As the sun started to poke through gray skies, a small sailboat made its way into Ketchikan’s Thomas Basin harbor at 7:15 A.M. Thursday, greeted by a crowd of supporters cheering and ringing cowbells.
The boat had just completed the 750-mile Race to Alaska from Port Townsend, Washington, using only the power of the wind and its sailors’ quad muscles. The race is unique in a few ways, but most notably because motors are strictly prohibited, leaving participants to navigate using only sails and bicycle-like pedals.
This team finished 8th overall, which is pretty impressive considering all four members of the team are still teenagers — which inspired their name, Juvenile Delinquents.
“A little bit of a grab for attention, because we’re kids,” said Dagny Kruger, explaining the name. “And also we thought it was funny, because we’re skipping school to be here.”
Kruger is a junior in high school on Orcas Island, Washington, who is by no means a delinquent. She was just named student of the month. Since she was on a boat for the past week, Kruger’s friends back home crafted a mini paper cutout of her to receive the award.
Her teammate, Willow Gray, graduated from high school during their trip through the Inside Passage.
“We had a fun little photo shoot in her graduation outfit on the boat,” Kruger said.
Gray said there are pros and cons to having to pedal a sailboat — their only means of propulsion when the wind died down.
“You get a lot of weird looks from passing boats, and it’s not terribly efficient, but it feels kind of good to know that you’re not polluting anything,” Gray said. “There’s no noise coming off your boat, you’re just going… Well, there’s no engine noise, but it does squeak!”
The team, which also included Bryce Lutz and Else Ranker, said they saw plenty of whales on the way, but the wildlife highlight seemed to be the glowing jellyfish.
“Some crazy bioluminescence and lots of jellyfish,” said Gray.
“She woke me up last night, you screamed, ‘We’re sailing! There’s jellyfish! There’s millions of jellyfish!’” Kruger remembered.
“More jellyfish than I’ve ever seen in my life, that was nuts,” said Gray.
As the Juvenile Delinquents would likely tell you, the spirit of the Race to Alaska is less about when you finish and more about enjoying the ride. The race was founded in that spirit back in 2013, when Jake Beattie said the idea came to him in a beer tent at a wooden boat festival.

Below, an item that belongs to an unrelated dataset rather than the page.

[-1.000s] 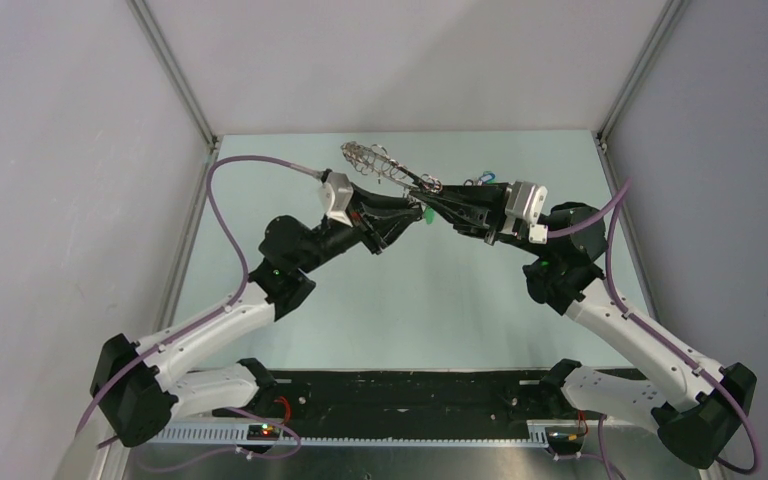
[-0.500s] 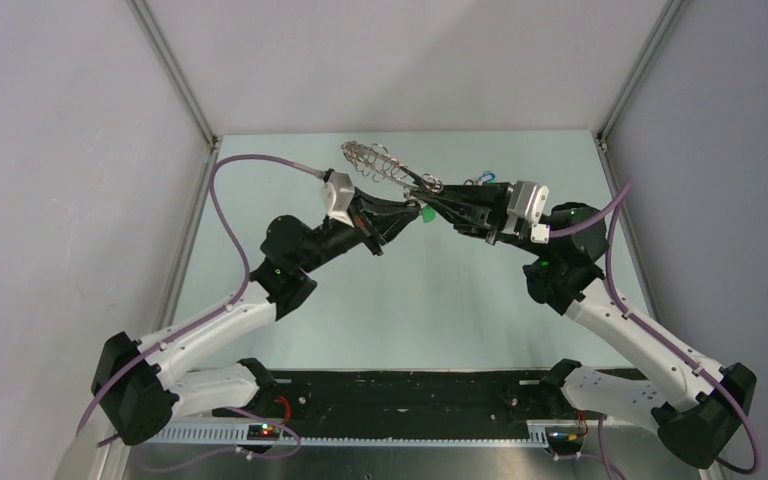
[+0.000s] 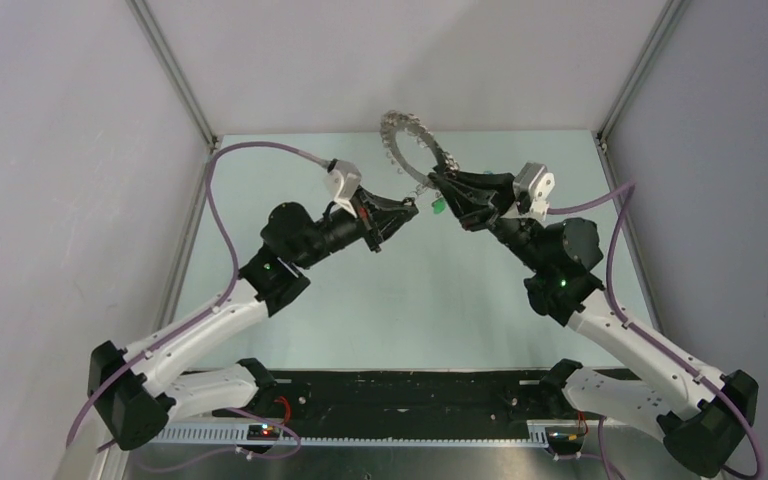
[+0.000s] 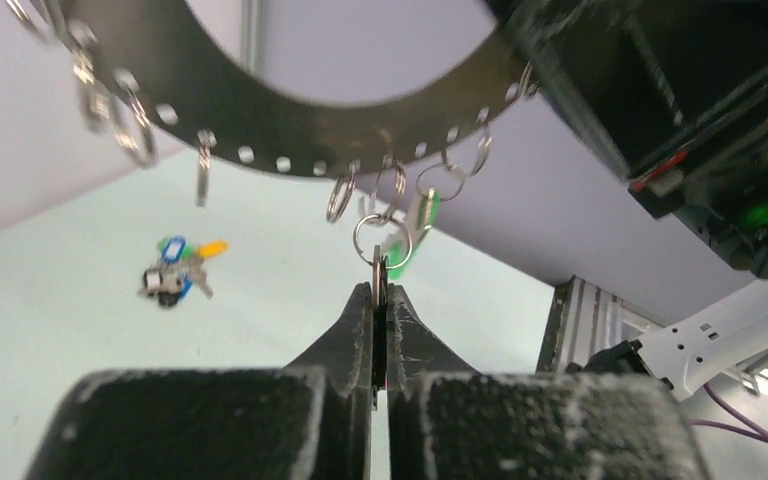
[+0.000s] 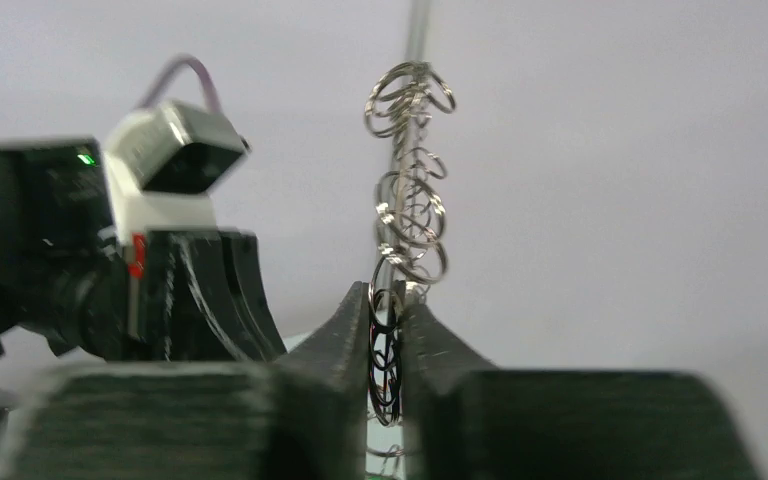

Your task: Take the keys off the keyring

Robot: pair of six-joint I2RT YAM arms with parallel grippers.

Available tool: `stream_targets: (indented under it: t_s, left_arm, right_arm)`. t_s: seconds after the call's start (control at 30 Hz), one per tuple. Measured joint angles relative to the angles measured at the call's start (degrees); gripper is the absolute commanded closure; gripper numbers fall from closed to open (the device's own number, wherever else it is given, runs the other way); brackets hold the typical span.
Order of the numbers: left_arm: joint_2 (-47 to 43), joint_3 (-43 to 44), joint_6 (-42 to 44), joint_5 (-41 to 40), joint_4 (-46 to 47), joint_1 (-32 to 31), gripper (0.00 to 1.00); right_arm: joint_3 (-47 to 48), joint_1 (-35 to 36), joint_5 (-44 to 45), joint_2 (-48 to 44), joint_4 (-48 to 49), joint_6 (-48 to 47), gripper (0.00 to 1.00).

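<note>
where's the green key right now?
Top view, centre-back: the green key dangles from the keyring held by the right claw, just past the tips of the left claw.

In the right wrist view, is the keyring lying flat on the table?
No, the right end effector pinches the keyring by its rim, holding it upright in the air.

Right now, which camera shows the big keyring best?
Left wrist: the keyring arches overhead, its holed band and hanging small loops plain. Top external shows it small and tilted; right wrist sees it edge-on, loops stacked.
</note>
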Motion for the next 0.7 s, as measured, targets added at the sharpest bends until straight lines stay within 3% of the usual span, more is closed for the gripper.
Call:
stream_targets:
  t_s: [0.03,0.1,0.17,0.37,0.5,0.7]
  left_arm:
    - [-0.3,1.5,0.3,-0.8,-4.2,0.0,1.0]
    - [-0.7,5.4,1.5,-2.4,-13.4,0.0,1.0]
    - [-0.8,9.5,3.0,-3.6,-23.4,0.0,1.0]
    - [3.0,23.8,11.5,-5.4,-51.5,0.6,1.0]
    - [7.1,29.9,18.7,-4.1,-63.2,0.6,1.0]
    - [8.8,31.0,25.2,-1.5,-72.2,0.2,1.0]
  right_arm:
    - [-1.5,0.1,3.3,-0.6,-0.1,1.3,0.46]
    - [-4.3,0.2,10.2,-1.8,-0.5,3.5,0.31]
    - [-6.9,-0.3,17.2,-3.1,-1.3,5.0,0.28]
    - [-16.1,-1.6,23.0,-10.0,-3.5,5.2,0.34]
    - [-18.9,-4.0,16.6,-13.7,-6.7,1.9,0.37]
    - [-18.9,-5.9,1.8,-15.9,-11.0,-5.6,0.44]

“It was early in the evening, so I like to think of it as a lightly-lubricated idea,” Beattie explained.
Beattie is CEO of Northwest Maritime, the nonprofit that puts on the Race to Alaska, or “R2AK.” He said he and his marine-minded friends were reflecting on the beauty of the northwest coastline, and what a powerful experience it is to traverse without an engine.

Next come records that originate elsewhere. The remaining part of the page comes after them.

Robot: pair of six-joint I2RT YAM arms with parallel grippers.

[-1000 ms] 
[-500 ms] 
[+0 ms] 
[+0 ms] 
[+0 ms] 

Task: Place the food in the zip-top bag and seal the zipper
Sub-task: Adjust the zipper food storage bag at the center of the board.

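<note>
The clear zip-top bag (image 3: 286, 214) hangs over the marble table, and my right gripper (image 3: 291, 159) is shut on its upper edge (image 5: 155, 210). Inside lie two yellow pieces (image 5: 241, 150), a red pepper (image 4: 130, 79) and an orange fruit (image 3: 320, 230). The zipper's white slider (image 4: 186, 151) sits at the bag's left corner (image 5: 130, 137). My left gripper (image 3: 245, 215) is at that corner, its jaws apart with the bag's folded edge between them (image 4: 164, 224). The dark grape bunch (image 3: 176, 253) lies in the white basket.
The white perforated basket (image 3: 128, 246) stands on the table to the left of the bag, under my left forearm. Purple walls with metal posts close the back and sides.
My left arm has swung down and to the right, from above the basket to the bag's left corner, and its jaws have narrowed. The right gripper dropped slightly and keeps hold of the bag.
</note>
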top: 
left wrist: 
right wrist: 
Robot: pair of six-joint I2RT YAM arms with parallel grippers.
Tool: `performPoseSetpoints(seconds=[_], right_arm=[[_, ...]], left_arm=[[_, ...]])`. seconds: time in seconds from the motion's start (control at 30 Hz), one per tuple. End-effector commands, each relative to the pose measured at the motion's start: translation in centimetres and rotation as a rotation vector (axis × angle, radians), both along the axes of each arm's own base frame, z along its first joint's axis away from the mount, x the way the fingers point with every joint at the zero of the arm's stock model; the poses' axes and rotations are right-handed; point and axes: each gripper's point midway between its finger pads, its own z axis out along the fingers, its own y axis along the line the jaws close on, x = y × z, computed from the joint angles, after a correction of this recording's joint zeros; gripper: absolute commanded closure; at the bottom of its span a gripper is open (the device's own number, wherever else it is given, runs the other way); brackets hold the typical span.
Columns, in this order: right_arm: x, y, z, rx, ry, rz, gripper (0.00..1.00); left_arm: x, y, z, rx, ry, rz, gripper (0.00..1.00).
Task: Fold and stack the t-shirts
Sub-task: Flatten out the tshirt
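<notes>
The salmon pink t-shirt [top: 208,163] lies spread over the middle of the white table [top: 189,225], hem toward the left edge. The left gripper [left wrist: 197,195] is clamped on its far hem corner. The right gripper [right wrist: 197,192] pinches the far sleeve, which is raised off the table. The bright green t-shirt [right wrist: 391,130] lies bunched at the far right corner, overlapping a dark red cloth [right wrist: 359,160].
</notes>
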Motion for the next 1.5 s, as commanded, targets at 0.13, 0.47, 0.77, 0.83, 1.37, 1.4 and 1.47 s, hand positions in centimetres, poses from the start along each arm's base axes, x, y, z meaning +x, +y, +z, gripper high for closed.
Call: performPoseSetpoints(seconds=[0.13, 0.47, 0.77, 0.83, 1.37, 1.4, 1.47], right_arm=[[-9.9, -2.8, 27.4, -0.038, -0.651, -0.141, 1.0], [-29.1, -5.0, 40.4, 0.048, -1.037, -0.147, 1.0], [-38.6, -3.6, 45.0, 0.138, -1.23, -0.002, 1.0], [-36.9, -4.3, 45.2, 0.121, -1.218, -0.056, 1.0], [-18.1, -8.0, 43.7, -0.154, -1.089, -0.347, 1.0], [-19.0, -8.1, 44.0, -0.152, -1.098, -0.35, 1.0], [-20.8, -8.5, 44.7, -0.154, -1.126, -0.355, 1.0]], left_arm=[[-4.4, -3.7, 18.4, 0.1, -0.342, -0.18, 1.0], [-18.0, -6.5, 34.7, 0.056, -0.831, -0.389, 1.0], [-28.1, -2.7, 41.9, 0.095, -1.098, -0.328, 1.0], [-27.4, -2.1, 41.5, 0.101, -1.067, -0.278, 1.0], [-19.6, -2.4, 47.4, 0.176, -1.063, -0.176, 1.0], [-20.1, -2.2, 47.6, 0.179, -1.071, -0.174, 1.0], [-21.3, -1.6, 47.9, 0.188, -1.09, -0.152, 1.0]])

“How do we get more people to do that? And I blurted out, ‘What if we nailed $10,000 to a tree in Ketchikan and told people to go get it?’ And that’s basically what the race has become and has remained,” Beattie said.

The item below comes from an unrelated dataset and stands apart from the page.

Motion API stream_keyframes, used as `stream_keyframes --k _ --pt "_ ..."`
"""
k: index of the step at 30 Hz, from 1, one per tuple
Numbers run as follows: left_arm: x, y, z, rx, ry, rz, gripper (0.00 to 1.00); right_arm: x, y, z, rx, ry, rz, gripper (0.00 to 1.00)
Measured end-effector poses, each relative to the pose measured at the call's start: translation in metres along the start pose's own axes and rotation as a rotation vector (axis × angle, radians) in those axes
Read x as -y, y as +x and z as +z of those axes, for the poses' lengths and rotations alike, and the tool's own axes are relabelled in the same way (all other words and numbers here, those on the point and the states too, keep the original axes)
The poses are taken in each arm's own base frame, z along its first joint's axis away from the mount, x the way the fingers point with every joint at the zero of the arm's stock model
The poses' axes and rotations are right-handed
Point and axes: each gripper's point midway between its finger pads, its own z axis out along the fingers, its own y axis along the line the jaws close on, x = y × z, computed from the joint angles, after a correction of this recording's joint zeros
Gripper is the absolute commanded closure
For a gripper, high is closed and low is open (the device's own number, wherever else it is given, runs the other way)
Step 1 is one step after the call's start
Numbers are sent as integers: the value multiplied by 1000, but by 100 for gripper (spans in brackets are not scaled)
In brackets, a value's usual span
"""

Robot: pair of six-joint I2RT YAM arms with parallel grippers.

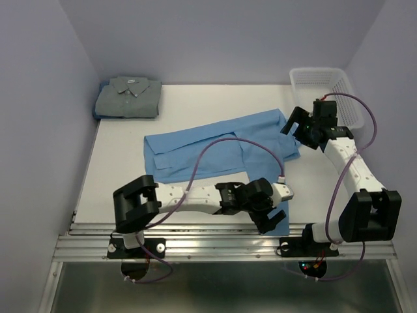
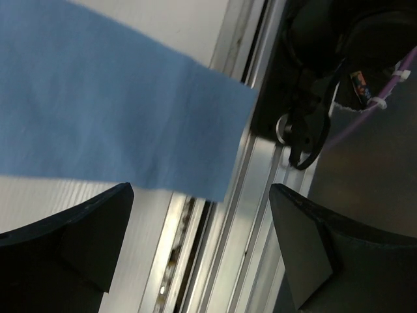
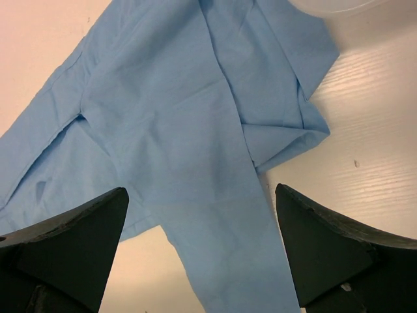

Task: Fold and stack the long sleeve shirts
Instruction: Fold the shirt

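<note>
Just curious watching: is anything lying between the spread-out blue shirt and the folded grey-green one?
Nothing visible. Only bare white tabletop separates the light blue cloth shirt from the folded grey-green collared shirt.

In the top view my left arm [image 1: 189, 195] covers the near edge of the light blue shirt [image 1: 215, 147]; I cannot trace where its sleeve [image 1: 282, 225] joins the body. The left wrist view cuts that sleeve at the top and left edges. The right wrist view shows the white basket [image 3: 332, 5] only as a blurred sliver at the top edge.
</note>
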Motion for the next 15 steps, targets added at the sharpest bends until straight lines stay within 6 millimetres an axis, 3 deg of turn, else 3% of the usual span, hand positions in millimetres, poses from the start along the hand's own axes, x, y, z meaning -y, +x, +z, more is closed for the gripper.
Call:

Indeed, this year’s cash prize was handed to the winner pre-nailed to a large chunk of lumber. Team Malolo became the first all-Canadian team to win the race, taking five days, three hours, and thirty-six minutes to cross the finish line in their trimaran sailboat.
Beattie said there are other sailing races that have no-motor rules, but this is the only one he knows of that requires participants to physically remove the engines from the boat.
“It’s really informed by the culture of Ketchikan and the culture of Port Townsend,” Beattie said of the race. “So it’s as much a love letter to who we are as a coastline and as communities as it is a sailing race.”
It’s also the only race Beattie knows of that gives out a set of steak knives for second place, an award that’s arguably more coveted than the $10,000. This year, that prize went to team Brio, led by Doug Walker from Colorado.
“I mean, you can get cash at the bank,” Walker said. “But you can’t get R2AK knives anywhere else, except by coming in second.”
At the Tuesday night award ceremony, Walker said they didn’t intentionally slow down, but they were very happy to claim the knives. He planned to distribute them among the team members, saying they have to bring their knives whenever they come to visit.
Walker turns 80 years old in August, and that was part of his motivation to compete.
“Part of the reason I did it is just to show people that you’re not too old. You can do things,” Walker said. “It may not be this. You may not know how to sail, but don’t stop your life just because you’ve lived for so many years.”
Race to Alaska participants will continue pedaling up the coast to Ketchikan until at least the first week of July, with organizers and friends waiting to cheer them on at the finish line.